▸ **Requirement**: Below are the records; restate word for word the lines from the first through the one containing "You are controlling", and only those.
=======
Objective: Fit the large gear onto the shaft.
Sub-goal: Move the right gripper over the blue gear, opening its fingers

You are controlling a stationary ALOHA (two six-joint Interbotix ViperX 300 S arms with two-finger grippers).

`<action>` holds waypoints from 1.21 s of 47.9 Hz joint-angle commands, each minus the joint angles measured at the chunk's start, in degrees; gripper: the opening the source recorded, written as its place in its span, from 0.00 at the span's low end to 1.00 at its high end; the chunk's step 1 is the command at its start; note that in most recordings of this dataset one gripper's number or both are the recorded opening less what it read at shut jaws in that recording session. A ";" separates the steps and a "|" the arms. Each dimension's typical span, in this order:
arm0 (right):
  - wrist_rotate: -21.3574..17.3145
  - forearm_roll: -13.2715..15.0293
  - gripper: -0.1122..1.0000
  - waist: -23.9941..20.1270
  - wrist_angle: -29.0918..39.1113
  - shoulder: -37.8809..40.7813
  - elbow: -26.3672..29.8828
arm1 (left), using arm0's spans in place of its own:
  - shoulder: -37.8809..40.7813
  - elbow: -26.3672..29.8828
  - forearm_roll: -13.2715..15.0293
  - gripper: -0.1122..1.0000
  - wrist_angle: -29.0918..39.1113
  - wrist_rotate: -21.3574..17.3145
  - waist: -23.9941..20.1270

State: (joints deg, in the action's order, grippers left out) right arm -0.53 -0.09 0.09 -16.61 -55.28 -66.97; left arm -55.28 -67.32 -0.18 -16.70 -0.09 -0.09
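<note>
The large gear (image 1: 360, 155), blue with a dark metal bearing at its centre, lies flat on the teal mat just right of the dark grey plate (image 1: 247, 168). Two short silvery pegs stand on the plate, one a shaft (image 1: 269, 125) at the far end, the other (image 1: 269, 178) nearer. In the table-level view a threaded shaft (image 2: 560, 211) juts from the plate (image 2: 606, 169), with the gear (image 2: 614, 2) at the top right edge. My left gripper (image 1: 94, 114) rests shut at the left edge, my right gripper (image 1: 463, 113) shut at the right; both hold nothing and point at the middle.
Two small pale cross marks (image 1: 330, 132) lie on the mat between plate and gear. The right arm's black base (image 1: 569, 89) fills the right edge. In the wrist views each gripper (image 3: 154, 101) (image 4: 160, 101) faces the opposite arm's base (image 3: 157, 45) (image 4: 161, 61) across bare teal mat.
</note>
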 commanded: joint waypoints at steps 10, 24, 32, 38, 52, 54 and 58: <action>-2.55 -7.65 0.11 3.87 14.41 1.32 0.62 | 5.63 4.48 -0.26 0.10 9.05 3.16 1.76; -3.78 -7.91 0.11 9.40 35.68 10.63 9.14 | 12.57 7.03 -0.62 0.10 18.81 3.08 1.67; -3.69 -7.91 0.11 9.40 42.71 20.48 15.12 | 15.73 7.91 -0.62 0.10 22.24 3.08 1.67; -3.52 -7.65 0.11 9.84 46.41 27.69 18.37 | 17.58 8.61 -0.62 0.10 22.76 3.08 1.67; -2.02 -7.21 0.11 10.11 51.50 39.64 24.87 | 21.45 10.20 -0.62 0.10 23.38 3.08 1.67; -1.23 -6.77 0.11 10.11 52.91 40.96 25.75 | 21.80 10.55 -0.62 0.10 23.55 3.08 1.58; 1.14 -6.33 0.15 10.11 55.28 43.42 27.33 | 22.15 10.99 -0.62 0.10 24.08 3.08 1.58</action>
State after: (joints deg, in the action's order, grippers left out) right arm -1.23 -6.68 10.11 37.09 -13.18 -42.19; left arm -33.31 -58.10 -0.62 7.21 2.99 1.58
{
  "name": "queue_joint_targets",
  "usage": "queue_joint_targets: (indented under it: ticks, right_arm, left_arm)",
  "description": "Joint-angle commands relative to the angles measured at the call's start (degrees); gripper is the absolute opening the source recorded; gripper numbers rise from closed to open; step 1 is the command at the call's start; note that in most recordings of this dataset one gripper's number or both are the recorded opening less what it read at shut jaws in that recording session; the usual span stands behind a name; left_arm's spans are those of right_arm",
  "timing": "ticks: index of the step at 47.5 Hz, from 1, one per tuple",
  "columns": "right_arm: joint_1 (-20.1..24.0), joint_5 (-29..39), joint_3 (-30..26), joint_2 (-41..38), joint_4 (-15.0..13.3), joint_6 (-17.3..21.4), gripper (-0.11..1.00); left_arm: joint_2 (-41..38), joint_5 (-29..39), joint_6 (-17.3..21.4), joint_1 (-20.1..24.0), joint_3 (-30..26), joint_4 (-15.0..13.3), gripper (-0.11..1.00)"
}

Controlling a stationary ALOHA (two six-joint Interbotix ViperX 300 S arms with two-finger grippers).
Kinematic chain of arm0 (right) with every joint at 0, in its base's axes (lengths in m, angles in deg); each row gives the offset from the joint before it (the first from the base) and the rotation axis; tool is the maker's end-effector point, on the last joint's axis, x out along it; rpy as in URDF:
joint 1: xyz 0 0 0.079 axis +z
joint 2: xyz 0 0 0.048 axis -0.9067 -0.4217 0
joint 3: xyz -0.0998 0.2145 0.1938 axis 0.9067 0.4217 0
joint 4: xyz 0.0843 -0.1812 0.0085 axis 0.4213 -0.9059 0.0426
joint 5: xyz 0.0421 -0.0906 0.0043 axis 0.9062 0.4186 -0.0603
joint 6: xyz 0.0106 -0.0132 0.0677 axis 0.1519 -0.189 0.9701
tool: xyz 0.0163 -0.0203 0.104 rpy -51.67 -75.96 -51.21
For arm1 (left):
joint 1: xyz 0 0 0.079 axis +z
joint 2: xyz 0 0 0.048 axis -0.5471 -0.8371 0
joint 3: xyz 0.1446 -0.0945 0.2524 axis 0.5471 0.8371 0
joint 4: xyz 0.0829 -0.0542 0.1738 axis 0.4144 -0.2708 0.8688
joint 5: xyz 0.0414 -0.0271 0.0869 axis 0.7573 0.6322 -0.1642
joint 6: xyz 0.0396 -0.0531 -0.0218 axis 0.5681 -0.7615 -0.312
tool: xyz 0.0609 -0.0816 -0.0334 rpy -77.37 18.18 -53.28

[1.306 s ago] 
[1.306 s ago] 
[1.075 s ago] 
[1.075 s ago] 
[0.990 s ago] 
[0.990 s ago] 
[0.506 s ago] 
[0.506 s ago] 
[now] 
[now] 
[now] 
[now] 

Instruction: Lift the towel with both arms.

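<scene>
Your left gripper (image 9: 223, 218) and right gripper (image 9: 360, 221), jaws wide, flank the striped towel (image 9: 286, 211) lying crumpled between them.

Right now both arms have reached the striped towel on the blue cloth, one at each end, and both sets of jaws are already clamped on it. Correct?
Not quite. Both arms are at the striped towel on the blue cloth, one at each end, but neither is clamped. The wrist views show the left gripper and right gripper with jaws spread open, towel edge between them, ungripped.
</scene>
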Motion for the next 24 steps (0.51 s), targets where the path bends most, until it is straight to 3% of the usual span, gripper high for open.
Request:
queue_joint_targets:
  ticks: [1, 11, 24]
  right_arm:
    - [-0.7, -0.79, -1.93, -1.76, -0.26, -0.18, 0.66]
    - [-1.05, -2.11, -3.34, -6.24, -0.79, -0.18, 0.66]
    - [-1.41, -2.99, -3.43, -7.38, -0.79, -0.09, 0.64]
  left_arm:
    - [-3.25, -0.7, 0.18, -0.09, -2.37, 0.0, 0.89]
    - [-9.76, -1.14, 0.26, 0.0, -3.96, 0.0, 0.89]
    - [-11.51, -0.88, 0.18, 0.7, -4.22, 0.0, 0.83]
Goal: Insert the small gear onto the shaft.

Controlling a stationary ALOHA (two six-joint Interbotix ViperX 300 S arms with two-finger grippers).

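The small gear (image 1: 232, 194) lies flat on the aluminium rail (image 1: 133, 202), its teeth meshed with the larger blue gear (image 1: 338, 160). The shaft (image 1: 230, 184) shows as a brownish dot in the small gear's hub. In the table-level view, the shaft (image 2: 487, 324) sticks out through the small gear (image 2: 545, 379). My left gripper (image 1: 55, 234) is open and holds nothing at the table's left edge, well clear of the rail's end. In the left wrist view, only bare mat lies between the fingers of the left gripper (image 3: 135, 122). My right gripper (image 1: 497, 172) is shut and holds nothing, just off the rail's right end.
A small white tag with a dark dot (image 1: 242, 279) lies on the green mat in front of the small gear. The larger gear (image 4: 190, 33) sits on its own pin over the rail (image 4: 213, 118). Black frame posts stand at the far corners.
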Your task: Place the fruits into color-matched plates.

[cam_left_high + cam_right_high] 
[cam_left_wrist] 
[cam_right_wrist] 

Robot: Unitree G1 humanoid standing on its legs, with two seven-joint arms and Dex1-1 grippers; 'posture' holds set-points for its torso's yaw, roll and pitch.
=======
▸ **Answer to the exercise**:
Objective: Fit the large gear onto the shaft.
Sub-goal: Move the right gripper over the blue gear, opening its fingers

You are controlling a stationary ALOHA (two six-joint Interbotix ViperX 300 S arms with two-finger grippers).

Work on the exercise is now finished.